Everything in the listing below needs restating exactly, apart from the pictures.
--- Given material Enclosed Below ---
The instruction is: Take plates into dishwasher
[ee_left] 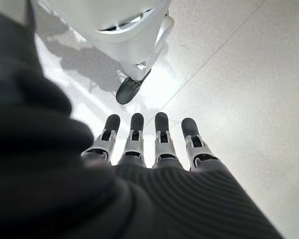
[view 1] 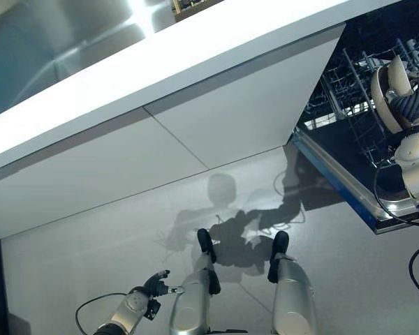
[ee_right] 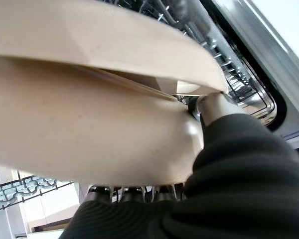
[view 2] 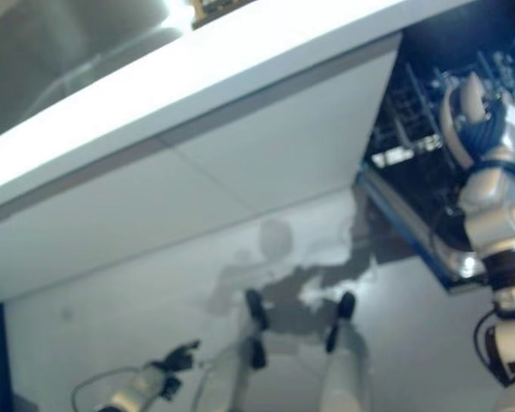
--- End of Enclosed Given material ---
Your solution
The instruction is: Take plates into dishwasher
[ee_left] 
[view 1] 
[ee_right] 
[view 2] 

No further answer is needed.